### YOUR TASK
Line by line, copy the data below exactly.

### DATA SUPPLIED
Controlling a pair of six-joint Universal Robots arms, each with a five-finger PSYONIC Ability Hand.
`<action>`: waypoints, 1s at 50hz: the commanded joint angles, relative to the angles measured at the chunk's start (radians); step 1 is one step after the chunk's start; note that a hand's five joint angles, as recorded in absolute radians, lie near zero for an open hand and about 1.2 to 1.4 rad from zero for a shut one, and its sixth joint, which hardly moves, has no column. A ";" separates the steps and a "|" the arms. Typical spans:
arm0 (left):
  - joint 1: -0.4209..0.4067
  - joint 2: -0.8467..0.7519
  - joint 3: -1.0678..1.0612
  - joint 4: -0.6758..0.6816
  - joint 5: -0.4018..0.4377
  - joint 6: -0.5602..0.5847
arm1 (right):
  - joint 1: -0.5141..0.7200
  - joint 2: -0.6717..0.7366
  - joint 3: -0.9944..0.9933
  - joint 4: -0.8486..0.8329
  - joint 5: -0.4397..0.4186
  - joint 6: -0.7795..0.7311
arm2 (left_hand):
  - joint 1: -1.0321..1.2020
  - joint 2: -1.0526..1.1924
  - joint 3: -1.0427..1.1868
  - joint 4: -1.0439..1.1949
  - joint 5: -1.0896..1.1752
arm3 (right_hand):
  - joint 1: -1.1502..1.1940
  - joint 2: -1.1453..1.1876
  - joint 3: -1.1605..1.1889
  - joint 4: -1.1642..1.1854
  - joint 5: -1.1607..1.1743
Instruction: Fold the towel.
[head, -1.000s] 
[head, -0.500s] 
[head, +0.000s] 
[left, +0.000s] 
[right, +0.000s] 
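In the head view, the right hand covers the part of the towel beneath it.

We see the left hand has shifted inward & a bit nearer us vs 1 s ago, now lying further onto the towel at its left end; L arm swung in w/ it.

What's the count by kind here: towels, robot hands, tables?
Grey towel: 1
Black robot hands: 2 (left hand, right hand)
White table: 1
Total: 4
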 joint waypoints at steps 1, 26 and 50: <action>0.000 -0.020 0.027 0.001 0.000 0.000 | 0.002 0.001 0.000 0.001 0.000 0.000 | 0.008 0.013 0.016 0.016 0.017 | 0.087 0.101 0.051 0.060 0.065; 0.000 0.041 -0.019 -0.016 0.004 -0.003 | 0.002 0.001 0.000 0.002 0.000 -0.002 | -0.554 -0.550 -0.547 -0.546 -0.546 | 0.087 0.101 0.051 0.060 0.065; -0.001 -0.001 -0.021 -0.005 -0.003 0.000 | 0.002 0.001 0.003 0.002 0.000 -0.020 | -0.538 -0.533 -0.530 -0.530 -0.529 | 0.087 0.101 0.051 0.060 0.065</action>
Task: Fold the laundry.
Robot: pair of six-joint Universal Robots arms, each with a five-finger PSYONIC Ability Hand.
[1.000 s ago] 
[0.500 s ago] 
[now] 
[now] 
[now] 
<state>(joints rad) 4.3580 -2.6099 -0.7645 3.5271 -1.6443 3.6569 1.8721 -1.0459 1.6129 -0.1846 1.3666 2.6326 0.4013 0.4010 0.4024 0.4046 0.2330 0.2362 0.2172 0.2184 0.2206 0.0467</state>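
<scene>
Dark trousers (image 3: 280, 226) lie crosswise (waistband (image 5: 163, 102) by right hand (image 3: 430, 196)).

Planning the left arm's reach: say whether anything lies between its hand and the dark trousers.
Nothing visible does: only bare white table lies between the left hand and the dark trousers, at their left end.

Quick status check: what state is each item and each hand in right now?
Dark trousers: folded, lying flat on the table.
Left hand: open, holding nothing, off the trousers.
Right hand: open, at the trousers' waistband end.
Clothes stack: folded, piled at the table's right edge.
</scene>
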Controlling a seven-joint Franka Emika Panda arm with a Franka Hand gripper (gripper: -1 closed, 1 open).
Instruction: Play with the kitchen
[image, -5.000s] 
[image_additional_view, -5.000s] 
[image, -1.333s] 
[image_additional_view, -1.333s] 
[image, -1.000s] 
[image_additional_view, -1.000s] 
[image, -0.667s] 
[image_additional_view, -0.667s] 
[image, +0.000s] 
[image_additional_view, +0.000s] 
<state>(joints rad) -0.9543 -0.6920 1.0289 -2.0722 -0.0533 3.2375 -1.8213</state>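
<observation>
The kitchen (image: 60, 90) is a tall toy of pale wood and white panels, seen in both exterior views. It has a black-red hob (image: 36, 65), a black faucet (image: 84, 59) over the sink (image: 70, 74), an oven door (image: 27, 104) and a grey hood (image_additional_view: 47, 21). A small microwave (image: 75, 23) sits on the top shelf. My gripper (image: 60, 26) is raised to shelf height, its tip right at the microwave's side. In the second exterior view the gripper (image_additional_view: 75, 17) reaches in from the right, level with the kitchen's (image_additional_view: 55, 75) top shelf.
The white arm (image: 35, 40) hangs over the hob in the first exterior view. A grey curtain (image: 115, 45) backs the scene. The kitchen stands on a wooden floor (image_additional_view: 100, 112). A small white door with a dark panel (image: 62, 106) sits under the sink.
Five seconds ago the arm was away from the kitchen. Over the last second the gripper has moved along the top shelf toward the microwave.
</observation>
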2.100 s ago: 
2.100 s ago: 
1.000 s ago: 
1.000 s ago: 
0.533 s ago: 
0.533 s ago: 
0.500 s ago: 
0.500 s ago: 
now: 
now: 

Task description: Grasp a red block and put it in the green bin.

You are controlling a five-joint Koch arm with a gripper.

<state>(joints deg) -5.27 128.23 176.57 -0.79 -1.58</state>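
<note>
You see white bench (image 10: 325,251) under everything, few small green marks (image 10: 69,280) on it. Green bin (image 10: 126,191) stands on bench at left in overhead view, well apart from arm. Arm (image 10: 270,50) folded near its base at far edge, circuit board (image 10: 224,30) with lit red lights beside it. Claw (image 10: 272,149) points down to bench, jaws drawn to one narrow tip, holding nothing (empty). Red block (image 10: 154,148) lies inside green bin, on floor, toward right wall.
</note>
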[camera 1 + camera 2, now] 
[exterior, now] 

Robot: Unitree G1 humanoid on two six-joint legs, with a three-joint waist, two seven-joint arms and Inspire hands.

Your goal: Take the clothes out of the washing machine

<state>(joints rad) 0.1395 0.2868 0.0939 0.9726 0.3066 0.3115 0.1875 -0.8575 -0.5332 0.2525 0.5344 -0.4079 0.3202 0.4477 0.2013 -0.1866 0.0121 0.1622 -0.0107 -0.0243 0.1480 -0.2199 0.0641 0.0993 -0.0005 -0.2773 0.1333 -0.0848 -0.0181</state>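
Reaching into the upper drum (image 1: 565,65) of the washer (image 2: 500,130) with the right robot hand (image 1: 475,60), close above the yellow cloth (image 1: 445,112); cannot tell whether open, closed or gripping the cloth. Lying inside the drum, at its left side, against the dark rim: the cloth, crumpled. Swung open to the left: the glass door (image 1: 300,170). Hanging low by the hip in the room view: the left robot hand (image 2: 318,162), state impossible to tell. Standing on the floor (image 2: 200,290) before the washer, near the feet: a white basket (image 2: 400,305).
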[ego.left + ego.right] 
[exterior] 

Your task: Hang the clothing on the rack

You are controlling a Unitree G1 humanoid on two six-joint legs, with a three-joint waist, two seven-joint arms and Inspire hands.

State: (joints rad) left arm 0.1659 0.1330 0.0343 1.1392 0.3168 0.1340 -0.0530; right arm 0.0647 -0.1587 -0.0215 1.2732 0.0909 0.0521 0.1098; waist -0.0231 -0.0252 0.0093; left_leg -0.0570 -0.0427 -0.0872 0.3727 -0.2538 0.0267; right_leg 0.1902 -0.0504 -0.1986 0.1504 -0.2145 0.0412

### EXERCISE ANSWER
Controlling a pair of six-joint Universal Robots arms, each with a five-finger PSYONIC Ability Hand.
`<action>`: waypoints, 1s at 50hz: the commanded joint angles, relative to the angles measured at the chunk's start (radians); step 1 is one step after the chunk's start; note that a hand's five joint angles, as recorded in absolute radians, lie near zero for an open hand and about 1.2 to 1.4 rad from zero for a shut one, and its sixth joint, which hardly moves, has no column. A ";" separates the steps and a "|" the arms. Typical spans:
arm0 (left):
  - joint 1: -0.4209..0.4067
  - joint 2: -0.8467..0.7519
  - joint 3: -1.0678..1.0612
  - joint 4: -0.6758..0.6816
  - joint 5: -0.4018..0.4377
  - joint 6: -0.5602..0.5847
arm1 (right):
  - joint 1: -0.5141..0.7200
  - joint 2: -0.6717..0.7366
  - joint 3: -0.9944..0.9933
  - joint 4: -0.8486..0.8329
  - joint 5: -0.4397..0.4186
  - joint 6: -0.7795..0.7311
arm2 (left_hand):
  - joint 1: -1.0321..1.2020
  - joint 2: -1.0526..1.1924
  - joint 3: -1.0427..1.1868
  - joint 4: -1.0439..1.1949
  - joint 5: -1.0896..1.1752
arm3 (right_hand):
  - joint 1: -1.1502..1.1940
  - joint 2: -1.1453..1.1876
  - joint 3: -1.1605..1.1889
  - joint 4: -1.1642..1.1854
  - joint 5: -1.1607..1.1743
Instruction: Fold the towel.
[head, -1.000s] 
[head, -0.500s] 
[head, +0.000s] 
[left, +0.000s] 
[right, +0.000s] 
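In the head view, the right hand covers the part of the towel beneath it.

We see the left hand has shifted inward & a bit nearer us vs 1 s ago, now lying further onto the towel at its left end; L arm swung in w/ it.

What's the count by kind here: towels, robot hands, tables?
Grey towel: 1
Black robot hands: 2 (left hand, right hand)
White table: 1
Total: 4
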 joint waypoints at steps 1, 26 and 50: <action>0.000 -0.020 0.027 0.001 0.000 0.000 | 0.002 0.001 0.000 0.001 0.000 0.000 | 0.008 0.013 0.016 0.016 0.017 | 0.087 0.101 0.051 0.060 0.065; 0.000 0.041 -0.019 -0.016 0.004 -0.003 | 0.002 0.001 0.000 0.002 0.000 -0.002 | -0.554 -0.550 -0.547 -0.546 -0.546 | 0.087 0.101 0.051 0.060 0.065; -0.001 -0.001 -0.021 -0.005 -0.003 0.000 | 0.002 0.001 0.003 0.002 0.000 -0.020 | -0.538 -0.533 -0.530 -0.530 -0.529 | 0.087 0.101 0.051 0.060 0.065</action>
Task: Fold the laundry.
Robot: pair of six-joint Universal Robots arms, each with a five-finger PSYONIC Ability Hand.
[1.000 s ago] 
[0.500 s ago] 
[now] 
[now] 
[now] 
<state>(joints rad) 4.3580 -2.6099 -0.7645 3.5271 -1.6443 3.6569 1.8721 -1.0459 1.6129 -0.1846 1.3666 2.6326 0.4013 0.4010 0.4024 0.4046 0.2330 0.2362 0.2172 0.2184 0.2206 0.0467</state>
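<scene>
Dark trousers (image 3: 280, 226) lie crosswise (waistband (image 5: 163, 102) by right hand (image 3: 430, 196)).

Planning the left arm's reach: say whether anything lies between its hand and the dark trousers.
Nothing visible does: only bare white table lies between the left hand and the dark trousers, at their left end.

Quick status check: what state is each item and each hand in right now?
Dark trousers: folded, lying flat on the table.
Left hand: open, holding nothing, off the trousers.
Right hand: open, at the trousers' waistband end.
Clothes stack: folded, piled at the table's right edge.
</scene>
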Controlling a seven-joint Franka Emika Panda arm with a Franka Hand gripper (gripper: -1 closed, 1 open).
Instruction: Play with the kitchen
[image, -5.000s] 
[image_additional_view, -5.000s] 
[image, -1.333s] 
[image_additional_view, -1.333s] 
[image, -1.000s] 
[image_additional_view, -1.000s] 
[image, -0.667s] 
[image_additional_view, -0.667s] 
[image, +0.000s] 
[image_additional_view, +0.000s] 
<state>(joints rad) -0.9543 -0.6920 1.0289 -2.0722 -0.0533 3.2375 -1.8213</state>
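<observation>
The kitchen (image: 60, 90) is a tall toy of pale wood and white panels, seen in both exterior views. It has a black-red hob (image: 36, 65), a black faucet (image: 84, 59) over the sink (image: 70, 74), an oven door (image: 27, 104) and a grey hood (image_additional_view: 47, 21). A small microwave (image: 75, 23) sits on the top shelf. My gripper (image: 60, 26) is raised to shelf height, its tip right at the microwave's side. In the second exterior view the gripper (image_additional_view: 75, 17) reaches in from the right, level with the kitchen's (image_additional_view: 55, 75) top shelf.
The white arm (image: 35, 40) hangs over the hob in the first exterior view. A grey curtain (image: 115, 45) backs the scene. The kitchen stands on a wooden floor (image_additional_view: 100, 112). A small white door with a dark panel (image: 62, 106) sits under the sink.
Five seconds ago the arm was away from the kitchen. Over the last second the gripper has moved along the top shelf toward the microwave.
</observation>
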2.100 s ago: 
2.100 s ago: 
1.000 s ago: 
1.000 s ago: 
0.533 s ago: 
0.533 s ago: 
0.500 s ago: 
0.500 s ago: 
now: 
now: 

Task description: Grasp a red block and put it in the green bin.

You are controlling a five-joint Koch arm with a gripper.

<state>(joints deg) -5.27 128.23 176.57 -0.79 -1.58</state>
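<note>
You see white bench (image 10: 325,251) under everything, few small green marks (image 10: 69,280) on it. Green bin (image 10: 126,191) stands on bench at left in overhead view, well apart from arm. Arm (image 10: 270,50) folded near its base at far edge, circuit board (image 10: 224,30) with lit red lights beside it. Claw (image 10: 272,149) points down to bench, jaws drawn to one narrow tip, holding nothing (empty). Red block (image 10: 154,148) lies inside green bin, on floor, toward right wall.
</note>
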[camera 1 + camera 2, now] 
[exterior, now] 

Robot: Unitree G1 humanoid on two six-joint legs, with a three-joint waist, two seven-joint arms and Inspire hands.

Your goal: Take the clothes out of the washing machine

<state>(joints rad) 0.1395 0.2868 0.0939 0.9726 0.3066 0.3115 0.1875 -0.8575 -0.5332 0.2525 0.5344 -0.4079 0.3202 0.4477 0.2013 -0.1866 0.0121 0.1622 -0.0107 -0.0243 0.1480 -0.2199 0.0641 0.0993 -0.0005 -0.2773 0.1333 -0.0848 -0.0181</state>
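Reaching into the upper drum (image 1: 565,65) of the washer (image 2: 500,130) with the right robot hand (image 1: 475,60), close above the yellow cloth (image 1: 445,112); cannot tell whether open, closed or gripping the cloth. Lying inside the drum, at its left side, against the dark rim: the cloth, crumpled. Swung open to the left: the glass door (image 1: 300,170). Hanging low by the hip in the room view: the left robot hand (image 2: 318,162), state impossible to tell. Standing on the floor (image 2: 200,290) before the washer, near the feet: a white basket (image 2: 400,305).
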[ego.left + ego.right] 
[exterior] 

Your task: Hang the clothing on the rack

You are controlling a Unitree G1 humanoid on two six-joint legs, with a three-joint waist, two seven-joint arms and Inspire hands.

State: (joints rad) left arm 0.1659 0.1330 0.0343 1.1392 0.3168 0.1340 -0.0530; right arm 0.0647 -0.1587 -0.0215 1.2732 0.0909 0.0521 0.1098; waist -0.0231 -0.0252 0.0093; left_leg -0.0570 -0.0427 -0.0872 0.3727 -0.2538 0.0267; right_leg 0.1902 -0.0504 -0.1986 0.1504 -0.2145 0.0412

This exercise requires no additional output.